68Ga-NOTA-m-SNA006: A Next-Generation CD8-Targeting Nanobody Probe for
Enhanced Renal and Hepatic Clearance in Noninvasive ImmunoPET Imaging
Abstract
Background and purpose The 68Ga-labeled nanobody SNA006 marks a
significant advancement in noninvasive ImmunoPET imaging of CD8+ T
cells, facilitating real-time tracking of cellular immune responses in
cancer, yet its pharmacokinetic properties remain suboptimal. This study
aimed to develop a next-generation CD8-targeting immunoPET nanobody
probe by incorporating a PEGylated brush border membrane
enzyme-cleavable linker to improve pharmacokinetics and to evaluate its
characterization in CD8-positive intrapulmonary tumors. Experimental
approach A precursor based on SNA006, containing a PEGylated brush
border membrane enzyme-cleavable linker, was designed, synthesized, and
radiolabeled with gallium-68 to yield 68Ga-NOTA-m-SNA006. The probe was
subsequently assessed both in vitro and in vivo. Key results The probe
exhibited high radiochemical yield, purity, and favorable stability, and
demonstrated binding to the CD8 protein with high affinity. PET/CT
imaging and biodistribution studies revealed that 68Ga-NOTA-m-SNA006
exhibited favorable pharmacokinetic properties, including rapid
clearance from the kidneys, reduced liver uptake, and sustained
retention in the tumor, compared with 68Ga-NODAGA-SNA006.

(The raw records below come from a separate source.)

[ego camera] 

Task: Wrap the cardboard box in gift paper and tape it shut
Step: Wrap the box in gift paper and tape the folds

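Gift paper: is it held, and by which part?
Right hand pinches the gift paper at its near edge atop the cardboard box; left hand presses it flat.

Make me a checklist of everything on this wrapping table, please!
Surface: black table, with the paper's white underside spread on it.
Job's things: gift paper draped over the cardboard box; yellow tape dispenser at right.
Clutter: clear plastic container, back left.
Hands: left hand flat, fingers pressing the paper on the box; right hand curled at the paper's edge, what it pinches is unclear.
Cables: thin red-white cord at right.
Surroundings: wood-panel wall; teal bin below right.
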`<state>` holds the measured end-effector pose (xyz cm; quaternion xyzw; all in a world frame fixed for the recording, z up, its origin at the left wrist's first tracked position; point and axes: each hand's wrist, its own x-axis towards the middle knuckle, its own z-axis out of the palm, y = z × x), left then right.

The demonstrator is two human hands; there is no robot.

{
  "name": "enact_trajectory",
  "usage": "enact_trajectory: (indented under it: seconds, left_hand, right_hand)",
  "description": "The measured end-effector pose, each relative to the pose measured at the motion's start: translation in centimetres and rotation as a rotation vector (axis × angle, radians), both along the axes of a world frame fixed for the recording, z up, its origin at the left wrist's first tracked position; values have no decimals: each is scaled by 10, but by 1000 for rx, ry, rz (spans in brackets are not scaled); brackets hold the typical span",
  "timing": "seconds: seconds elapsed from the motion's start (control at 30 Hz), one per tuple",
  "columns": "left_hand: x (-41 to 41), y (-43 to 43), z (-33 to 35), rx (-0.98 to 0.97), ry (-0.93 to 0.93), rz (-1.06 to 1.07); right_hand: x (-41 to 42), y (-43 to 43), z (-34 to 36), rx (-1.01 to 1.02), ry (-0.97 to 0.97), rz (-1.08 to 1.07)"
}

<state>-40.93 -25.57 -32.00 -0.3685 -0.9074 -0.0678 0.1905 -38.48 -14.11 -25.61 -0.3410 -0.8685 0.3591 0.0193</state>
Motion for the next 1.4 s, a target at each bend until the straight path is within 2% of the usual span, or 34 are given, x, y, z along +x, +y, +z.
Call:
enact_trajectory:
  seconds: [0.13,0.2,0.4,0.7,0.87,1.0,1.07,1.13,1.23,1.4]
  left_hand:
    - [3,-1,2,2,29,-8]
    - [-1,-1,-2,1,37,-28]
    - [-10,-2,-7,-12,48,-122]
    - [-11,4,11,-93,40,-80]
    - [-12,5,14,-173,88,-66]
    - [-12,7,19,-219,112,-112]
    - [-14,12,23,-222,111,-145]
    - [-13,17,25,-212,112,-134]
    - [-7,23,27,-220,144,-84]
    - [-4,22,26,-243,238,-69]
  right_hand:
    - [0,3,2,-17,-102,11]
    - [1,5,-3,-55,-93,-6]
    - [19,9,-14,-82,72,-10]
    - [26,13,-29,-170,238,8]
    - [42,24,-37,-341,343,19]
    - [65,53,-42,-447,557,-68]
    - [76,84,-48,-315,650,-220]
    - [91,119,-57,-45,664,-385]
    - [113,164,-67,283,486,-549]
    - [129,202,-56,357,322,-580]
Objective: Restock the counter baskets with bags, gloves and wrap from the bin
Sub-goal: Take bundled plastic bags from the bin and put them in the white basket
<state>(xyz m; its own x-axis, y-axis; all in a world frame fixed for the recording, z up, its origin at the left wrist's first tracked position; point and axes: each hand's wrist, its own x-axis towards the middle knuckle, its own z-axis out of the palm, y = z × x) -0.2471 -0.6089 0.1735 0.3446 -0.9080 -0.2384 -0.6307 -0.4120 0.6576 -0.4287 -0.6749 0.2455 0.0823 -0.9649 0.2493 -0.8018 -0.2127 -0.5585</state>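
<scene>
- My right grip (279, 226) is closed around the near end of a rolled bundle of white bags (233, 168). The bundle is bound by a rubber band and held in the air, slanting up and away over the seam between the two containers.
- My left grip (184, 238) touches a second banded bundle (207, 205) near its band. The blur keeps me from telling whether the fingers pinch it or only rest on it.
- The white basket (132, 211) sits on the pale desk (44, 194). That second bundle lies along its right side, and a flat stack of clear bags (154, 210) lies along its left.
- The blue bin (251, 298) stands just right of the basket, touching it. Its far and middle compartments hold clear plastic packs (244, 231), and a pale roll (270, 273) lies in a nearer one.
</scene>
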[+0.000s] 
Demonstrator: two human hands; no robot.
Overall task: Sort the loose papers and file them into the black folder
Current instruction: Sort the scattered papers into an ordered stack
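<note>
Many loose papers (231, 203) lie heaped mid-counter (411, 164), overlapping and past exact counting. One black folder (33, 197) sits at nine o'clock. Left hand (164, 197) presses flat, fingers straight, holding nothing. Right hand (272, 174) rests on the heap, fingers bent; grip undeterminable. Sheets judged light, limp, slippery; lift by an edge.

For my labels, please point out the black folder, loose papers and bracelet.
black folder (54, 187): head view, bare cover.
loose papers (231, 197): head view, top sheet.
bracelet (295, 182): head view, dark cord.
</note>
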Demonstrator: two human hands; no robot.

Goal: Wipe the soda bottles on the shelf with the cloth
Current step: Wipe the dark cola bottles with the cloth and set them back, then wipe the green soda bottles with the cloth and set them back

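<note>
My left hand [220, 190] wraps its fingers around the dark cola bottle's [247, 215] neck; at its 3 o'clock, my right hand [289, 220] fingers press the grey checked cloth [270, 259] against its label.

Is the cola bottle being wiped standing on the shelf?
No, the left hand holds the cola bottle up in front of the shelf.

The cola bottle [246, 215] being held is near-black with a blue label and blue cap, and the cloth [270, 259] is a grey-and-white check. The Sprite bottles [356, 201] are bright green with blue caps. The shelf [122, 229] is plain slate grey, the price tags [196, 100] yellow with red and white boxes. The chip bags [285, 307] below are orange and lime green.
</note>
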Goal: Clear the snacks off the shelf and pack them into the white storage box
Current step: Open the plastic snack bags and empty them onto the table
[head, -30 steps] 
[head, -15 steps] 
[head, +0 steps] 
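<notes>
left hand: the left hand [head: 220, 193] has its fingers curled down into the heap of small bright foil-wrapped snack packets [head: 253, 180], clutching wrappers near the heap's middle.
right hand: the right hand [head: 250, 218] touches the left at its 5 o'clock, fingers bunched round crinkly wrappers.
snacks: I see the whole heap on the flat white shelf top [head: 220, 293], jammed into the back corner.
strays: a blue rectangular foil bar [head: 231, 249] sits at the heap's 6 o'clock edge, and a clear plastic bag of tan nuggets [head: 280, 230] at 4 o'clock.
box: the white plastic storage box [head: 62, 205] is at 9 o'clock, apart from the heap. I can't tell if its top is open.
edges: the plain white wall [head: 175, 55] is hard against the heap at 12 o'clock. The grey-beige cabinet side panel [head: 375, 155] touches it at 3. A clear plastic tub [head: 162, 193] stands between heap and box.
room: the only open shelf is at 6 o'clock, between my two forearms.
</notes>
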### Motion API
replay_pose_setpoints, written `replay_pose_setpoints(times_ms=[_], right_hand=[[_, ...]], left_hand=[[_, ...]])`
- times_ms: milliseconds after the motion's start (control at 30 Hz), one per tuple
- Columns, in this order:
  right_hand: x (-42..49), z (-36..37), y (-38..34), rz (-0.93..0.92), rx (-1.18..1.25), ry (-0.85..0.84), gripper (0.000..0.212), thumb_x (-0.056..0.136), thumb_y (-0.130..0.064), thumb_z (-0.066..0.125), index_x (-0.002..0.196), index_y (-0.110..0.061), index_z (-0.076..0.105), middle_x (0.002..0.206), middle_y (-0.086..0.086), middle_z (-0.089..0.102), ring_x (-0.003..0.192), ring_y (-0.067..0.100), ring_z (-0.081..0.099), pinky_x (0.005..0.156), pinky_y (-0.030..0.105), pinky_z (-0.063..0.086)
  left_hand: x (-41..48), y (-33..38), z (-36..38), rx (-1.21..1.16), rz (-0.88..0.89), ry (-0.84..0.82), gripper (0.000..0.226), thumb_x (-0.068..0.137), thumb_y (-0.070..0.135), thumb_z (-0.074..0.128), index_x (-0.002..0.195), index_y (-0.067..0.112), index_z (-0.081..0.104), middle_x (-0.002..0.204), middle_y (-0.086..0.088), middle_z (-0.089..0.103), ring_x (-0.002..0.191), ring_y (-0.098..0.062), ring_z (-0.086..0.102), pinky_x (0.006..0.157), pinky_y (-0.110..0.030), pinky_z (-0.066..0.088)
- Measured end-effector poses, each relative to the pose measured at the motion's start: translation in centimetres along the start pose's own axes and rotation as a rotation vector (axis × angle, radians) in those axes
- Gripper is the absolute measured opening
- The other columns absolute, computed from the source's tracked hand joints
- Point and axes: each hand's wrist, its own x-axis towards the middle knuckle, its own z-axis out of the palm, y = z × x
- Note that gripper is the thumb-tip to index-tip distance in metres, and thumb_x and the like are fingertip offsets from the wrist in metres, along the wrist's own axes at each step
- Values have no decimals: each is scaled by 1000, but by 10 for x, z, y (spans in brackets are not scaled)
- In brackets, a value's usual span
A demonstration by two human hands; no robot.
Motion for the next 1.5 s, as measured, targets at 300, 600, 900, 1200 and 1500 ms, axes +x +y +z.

68Ga-NOTA-m-SNA006 exhibited high uptake in lung lesions during in vivo
PET imaging, reflecting CD8 expression in an intrapulmonary tumor model.
Conclusion and implication In summary, we present a novel 68Ga-labeled
SNA006 radiotracer with an optimized linker moiety, 68Ga-NOTA-m-SNA006,
which effectively decreases renal and hepatic uptake while maintaining
tumor uptake, thereby enhancing the tumor-to-background ratio. This
approach represents a critical advancement in addressing the persistent
challenge of radioactivity in the kidneys and liver associated with
nanobody-based radiopharmaceuticals.